* _Task brief_
The required output consists solely of the lines from the top of the listing through the line containing "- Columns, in", transcribed exactly.

Content starts

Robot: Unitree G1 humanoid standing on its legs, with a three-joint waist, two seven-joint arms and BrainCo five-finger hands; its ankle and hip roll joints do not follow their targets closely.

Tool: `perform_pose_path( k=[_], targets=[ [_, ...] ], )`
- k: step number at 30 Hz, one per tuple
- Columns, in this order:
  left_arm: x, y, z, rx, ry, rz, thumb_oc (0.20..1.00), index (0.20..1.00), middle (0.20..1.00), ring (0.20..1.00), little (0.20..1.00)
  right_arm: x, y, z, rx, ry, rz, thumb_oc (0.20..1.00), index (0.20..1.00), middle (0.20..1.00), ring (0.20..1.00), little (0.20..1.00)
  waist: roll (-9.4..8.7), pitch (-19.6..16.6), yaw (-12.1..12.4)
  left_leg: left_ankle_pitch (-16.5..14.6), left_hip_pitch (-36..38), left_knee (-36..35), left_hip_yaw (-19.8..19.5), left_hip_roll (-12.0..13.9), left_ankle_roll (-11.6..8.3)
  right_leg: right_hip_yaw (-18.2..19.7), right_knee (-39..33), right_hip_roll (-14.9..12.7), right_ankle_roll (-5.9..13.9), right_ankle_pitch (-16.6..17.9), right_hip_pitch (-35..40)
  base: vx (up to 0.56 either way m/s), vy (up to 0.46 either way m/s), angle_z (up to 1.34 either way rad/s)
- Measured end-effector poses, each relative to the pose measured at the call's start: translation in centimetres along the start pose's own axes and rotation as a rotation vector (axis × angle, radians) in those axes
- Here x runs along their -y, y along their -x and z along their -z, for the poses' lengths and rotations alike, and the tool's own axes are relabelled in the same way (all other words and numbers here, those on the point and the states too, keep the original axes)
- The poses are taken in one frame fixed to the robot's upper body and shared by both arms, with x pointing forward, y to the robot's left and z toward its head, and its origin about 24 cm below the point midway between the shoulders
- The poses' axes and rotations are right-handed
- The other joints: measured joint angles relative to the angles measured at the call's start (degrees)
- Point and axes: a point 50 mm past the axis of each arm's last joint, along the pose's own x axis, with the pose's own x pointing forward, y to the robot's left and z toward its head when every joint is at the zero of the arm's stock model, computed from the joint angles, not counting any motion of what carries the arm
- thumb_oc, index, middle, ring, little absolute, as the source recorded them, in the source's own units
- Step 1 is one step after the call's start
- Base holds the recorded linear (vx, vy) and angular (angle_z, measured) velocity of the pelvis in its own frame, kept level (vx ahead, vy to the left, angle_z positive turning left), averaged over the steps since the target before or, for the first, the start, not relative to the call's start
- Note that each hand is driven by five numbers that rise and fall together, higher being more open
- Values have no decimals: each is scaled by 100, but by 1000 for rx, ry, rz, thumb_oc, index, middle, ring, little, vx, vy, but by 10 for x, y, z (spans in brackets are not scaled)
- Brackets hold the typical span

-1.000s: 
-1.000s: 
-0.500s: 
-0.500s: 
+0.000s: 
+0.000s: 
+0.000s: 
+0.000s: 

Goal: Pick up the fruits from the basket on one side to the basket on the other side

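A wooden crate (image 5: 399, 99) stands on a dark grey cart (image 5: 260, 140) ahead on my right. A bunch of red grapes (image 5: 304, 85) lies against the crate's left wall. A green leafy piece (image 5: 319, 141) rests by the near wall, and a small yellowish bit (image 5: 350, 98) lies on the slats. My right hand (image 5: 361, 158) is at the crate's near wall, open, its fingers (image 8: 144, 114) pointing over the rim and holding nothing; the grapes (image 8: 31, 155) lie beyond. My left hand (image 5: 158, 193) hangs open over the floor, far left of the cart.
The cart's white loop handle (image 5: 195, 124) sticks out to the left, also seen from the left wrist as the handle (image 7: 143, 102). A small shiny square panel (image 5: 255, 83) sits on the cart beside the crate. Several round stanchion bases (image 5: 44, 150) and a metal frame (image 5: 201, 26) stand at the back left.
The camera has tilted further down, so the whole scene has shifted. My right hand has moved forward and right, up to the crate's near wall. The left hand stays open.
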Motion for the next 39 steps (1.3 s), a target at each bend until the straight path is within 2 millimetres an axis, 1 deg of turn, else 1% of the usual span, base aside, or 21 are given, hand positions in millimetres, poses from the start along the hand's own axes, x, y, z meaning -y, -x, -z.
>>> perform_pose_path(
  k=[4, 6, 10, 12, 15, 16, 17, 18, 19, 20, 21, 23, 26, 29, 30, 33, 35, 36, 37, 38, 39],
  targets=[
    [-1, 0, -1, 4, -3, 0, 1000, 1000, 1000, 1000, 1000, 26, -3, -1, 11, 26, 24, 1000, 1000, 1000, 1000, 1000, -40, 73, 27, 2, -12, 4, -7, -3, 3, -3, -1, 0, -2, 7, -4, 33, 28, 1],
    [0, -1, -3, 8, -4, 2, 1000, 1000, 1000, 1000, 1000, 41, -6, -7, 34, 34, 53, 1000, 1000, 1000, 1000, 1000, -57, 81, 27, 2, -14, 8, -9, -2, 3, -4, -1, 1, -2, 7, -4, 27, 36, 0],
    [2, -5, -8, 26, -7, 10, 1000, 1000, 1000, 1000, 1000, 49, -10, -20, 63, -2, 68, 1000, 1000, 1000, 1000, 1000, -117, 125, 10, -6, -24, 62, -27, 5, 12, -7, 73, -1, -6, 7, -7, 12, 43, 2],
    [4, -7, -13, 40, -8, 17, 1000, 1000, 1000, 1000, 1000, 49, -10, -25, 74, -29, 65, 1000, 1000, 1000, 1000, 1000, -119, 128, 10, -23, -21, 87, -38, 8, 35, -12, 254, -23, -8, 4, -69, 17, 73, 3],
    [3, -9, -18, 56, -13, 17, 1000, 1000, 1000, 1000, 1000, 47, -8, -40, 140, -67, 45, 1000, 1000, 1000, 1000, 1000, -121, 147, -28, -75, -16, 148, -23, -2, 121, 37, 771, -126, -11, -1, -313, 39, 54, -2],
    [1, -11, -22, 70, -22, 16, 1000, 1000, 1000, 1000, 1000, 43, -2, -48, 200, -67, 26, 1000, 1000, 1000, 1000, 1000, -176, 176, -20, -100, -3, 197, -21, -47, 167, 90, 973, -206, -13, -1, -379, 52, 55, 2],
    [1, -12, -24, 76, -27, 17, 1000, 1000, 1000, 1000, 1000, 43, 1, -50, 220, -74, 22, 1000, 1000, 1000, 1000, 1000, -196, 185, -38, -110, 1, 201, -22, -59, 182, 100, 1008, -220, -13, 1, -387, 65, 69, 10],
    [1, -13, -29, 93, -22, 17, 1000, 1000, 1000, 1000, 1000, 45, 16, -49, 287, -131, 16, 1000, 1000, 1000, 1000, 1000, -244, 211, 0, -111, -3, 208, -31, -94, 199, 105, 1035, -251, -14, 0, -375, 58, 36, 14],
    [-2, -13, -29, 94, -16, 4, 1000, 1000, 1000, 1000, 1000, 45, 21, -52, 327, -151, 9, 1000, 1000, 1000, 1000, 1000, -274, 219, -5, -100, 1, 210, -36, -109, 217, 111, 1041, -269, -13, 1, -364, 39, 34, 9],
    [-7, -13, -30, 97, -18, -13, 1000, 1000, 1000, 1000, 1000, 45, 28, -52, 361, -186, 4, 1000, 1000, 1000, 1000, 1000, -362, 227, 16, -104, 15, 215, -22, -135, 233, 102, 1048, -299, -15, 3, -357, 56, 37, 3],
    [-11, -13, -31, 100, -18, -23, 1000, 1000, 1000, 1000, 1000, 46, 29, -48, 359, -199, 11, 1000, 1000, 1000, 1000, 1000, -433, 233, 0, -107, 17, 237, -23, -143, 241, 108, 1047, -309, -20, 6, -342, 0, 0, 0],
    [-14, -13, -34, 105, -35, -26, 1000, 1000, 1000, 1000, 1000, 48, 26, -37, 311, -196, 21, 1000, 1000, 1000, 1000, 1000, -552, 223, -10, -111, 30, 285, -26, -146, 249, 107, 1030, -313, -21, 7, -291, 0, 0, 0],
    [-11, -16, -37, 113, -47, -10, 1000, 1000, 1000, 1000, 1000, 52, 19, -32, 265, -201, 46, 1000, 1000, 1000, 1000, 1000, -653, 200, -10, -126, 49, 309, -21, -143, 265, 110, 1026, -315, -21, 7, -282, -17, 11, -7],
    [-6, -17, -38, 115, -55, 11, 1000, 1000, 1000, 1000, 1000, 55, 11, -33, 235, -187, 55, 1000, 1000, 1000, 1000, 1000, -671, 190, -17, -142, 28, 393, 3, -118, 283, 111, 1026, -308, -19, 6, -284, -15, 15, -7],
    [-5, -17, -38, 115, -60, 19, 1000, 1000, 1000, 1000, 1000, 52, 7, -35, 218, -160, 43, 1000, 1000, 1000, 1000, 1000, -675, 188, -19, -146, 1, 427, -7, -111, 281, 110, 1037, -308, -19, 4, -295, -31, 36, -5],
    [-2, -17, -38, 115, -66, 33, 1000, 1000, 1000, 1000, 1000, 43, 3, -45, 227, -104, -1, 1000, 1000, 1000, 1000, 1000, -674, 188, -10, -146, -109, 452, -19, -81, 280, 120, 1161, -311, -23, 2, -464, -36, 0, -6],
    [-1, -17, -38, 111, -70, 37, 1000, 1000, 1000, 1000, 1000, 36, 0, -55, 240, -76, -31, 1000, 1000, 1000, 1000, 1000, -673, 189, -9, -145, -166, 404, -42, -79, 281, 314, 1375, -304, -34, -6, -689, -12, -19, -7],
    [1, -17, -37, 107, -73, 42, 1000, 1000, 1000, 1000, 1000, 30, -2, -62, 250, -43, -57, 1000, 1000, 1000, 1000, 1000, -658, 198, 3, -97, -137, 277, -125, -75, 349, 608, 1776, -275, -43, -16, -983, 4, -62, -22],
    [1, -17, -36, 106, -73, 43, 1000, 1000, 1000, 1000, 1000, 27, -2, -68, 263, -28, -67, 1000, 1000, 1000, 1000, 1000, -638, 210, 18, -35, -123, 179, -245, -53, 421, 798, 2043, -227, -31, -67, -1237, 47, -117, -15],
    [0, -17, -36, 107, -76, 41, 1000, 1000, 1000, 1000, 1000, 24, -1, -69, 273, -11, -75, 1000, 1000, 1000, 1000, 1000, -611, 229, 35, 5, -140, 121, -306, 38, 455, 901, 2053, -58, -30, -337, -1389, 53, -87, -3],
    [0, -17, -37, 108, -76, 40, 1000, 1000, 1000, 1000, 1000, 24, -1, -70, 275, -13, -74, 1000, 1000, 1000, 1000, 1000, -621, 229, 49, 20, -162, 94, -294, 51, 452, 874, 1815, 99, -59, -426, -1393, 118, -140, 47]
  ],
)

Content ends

* _Solution for this problem_
Robot: Unitree G1 humanoid standing on its legs, with a three-joint waist, two seven-joint arms and BrainCo five-finger hands; its ankle and hip roll joints do not follow their targets closely.

Tool: `perform_pose_path( k=[_], targets=[ [_, ...] ], )`
- k: step number at 30 Hz, one per tuple
- Columns, in this order:

Nothing else belongs to this answer.